Il referendum che si è appena tenuto è stato un fallimento, mentre i quesiti che stavano più a cuore agli italiani, (considerati i numeri delle raccolte firme) ovvero quello sul fine vita e quello sulla cannabis, sono stati bocciati dalla Corte Costituzionale.
È un’altra prova della distanza tra politica e società civile. Una distanza che crea dispiacere. Nel momento in cui un Paese si ritrova nelle piazze per chiedere dei referendum, che è un diritto costituzionale, per esprimersi in maniera diretta con uno strumento che è meraviglioso, queste richieste vengono continuamente ignorate. Dall’altra parte abbiamo visto l’organizzazione di un referendum per cui la maggior parte delle persone non capiva neanche di cosa si stesse parlando. C’è mancanza di comunicazione. Ci sono due referendum almeno che sono stati chiesti con più delle firme necessarie eppure ne parliamo ancora tra pochi.

Nel mondo Lgbt+ ci sono temi che sono stati proposti per un referendum?
Recentemente è stata lanciata una raccolta firme per un referendum sul matrimonio egualitario, in Italia i referendum sono abrogativi e quindi non si può proporre qualcosa che non è previsto. Quel referendum era uno stimolo per chiedere la cancellazione di alcune parole ed elementi della legge sulle unioni civili così da equiparla al matrimonio. Si sarebbe spinta la politica a constatare l’esistenza di due istituti identici con la speranza di renderli la stessa. È un processo complicato, non dovrebbe passare per un referendum ma da una proposta di legge sul matrimonio egualitario. Peccato che anche questa è un’altra di quelle richieste che vengono fatte da trenta anni.

Si è appena concluso il Roma Pride, al quale La Repubblica ha partecipato come primo quotidiano italiano a scendere in piazza per i diritti. Come è stato questo Pride?
Bello e partecipato ma la cosa più bella è che c’è un’onda Pride che dura da giugno fino a settembre. Ogni anno i Pride crescono soprattutto nelle piccole province e solo nel Lazio ne faremo due nelle prossime settimane: il 25 ad Albano e il 9 luglio a Viterbo. Anche questa è una risposta all’immobilismo della politica, è un’onda che travolge tutto il Paese per tre mesi e mezzo.

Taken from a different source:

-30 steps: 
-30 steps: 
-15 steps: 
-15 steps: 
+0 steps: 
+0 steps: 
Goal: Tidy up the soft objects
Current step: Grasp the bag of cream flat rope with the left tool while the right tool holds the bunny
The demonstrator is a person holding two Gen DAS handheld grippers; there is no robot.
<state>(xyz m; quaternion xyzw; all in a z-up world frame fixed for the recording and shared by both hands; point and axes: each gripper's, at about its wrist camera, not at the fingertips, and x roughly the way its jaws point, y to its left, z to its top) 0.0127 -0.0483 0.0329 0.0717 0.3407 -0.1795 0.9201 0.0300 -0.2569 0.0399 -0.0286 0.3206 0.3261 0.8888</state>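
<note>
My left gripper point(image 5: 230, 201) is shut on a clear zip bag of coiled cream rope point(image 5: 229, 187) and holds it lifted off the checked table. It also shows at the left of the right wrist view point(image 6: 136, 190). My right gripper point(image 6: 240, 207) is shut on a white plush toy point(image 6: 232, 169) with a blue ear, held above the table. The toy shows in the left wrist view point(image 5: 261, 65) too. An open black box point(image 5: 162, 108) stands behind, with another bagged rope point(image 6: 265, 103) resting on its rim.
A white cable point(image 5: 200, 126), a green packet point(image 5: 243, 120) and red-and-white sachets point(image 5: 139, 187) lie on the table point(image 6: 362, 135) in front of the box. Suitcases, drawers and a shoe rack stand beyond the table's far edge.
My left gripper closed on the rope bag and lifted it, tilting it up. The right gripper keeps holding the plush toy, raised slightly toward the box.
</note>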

Alla sua Town Hall si parlerà anche di questo?
Il primo punto è capire insieme di che cosa parliamo quando parliamo di diritti e farlo con un approccio intersezionale, ovvero capire che parlare di diritti significa affrontare le vite di tutti e tutte noi e che le nostre identità sono un incrocio di pezzi, non una singola cosa facilmente identificabile. Partiremo dalla questione dei diritti Lgbt+ ma con l’idea di aprire ancora di più la domanda facendo lavorare le persone sulla propria vita e chiedendo loro di mescolarsi su temi che conoscono meno. Ci sarà uno scambio, con la richiesta di mettersi nei panni di altre persone. Parleremo anche delle leggi che ci servono; del linguaggio – essendo un festival organizzato da un giornale – per capire quali parole usare per portare avanti le nostre battaglie e a che punto siamo nell’informazione e nella comunicazione. Con me ci sarà Gabriele Segre, un attivista esperto sia di Lgbt+ che contro l’abilismo che lavora da tempo su questi laboratori alla pari.